Data excerpt –
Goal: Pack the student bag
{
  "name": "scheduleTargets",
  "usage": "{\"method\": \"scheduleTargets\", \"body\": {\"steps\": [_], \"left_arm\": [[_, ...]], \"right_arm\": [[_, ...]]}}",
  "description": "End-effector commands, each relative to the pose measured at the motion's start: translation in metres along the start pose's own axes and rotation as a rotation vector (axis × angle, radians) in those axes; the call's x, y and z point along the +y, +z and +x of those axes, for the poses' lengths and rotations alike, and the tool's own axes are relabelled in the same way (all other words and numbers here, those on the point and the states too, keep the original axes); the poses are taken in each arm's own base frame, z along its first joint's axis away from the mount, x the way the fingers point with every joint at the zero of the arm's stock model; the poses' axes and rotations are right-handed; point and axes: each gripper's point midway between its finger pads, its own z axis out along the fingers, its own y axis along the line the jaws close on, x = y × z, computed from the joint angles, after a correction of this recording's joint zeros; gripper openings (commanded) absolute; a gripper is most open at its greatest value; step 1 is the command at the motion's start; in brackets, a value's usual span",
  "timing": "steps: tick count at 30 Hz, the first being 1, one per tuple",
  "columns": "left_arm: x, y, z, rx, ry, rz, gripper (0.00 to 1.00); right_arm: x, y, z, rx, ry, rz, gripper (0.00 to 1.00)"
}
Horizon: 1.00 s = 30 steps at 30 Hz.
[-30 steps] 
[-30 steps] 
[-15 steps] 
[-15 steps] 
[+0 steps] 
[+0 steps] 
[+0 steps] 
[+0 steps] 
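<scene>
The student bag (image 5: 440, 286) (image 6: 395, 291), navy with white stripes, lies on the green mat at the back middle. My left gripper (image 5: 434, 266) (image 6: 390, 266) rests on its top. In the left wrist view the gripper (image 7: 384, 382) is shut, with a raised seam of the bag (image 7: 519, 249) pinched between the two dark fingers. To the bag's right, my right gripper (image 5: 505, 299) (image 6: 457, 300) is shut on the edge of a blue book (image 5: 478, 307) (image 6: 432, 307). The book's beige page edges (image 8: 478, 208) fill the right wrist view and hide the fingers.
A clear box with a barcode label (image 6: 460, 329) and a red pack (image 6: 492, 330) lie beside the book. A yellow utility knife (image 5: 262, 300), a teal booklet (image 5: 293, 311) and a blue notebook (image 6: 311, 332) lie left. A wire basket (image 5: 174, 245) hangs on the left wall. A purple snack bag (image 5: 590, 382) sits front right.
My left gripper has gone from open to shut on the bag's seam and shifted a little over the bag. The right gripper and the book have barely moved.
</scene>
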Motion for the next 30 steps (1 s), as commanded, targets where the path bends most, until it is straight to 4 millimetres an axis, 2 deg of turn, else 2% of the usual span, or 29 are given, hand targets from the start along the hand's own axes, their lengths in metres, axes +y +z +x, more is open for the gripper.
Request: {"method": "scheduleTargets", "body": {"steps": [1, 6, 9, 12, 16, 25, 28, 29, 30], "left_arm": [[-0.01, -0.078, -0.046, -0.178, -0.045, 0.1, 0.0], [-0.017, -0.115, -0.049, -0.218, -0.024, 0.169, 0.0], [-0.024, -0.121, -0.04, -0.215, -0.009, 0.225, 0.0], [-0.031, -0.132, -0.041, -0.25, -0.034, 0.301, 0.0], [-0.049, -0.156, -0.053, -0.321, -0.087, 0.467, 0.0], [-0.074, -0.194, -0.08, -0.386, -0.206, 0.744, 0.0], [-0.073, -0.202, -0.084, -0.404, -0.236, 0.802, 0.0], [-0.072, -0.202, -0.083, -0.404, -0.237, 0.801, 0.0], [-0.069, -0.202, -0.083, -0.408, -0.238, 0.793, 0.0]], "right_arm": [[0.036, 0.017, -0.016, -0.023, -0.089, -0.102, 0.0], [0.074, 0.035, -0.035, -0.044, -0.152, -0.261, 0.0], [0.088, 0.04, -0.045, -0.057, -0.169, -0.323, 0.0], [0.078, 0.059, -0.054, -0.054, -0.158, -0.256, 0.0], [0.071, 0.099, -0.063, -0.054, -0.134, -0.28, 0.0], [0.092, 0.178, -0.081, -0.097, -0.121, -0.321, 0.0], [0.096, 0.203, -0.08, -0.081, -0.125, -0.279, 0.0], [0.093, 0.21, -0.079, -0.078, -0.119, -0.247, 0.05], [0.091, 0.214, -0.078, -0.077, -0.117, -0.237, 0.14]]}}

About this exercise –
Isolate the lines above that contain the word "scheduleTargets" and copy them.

Written response –
  "name": "scheduleTargets",
  "usage": "{\"method\": \"scheduleTargets\", \"body\": {\"steps\": [_], \"left_arm\": [[_, ...]], \"right_arm\": [[_, ...]]}}",
Request: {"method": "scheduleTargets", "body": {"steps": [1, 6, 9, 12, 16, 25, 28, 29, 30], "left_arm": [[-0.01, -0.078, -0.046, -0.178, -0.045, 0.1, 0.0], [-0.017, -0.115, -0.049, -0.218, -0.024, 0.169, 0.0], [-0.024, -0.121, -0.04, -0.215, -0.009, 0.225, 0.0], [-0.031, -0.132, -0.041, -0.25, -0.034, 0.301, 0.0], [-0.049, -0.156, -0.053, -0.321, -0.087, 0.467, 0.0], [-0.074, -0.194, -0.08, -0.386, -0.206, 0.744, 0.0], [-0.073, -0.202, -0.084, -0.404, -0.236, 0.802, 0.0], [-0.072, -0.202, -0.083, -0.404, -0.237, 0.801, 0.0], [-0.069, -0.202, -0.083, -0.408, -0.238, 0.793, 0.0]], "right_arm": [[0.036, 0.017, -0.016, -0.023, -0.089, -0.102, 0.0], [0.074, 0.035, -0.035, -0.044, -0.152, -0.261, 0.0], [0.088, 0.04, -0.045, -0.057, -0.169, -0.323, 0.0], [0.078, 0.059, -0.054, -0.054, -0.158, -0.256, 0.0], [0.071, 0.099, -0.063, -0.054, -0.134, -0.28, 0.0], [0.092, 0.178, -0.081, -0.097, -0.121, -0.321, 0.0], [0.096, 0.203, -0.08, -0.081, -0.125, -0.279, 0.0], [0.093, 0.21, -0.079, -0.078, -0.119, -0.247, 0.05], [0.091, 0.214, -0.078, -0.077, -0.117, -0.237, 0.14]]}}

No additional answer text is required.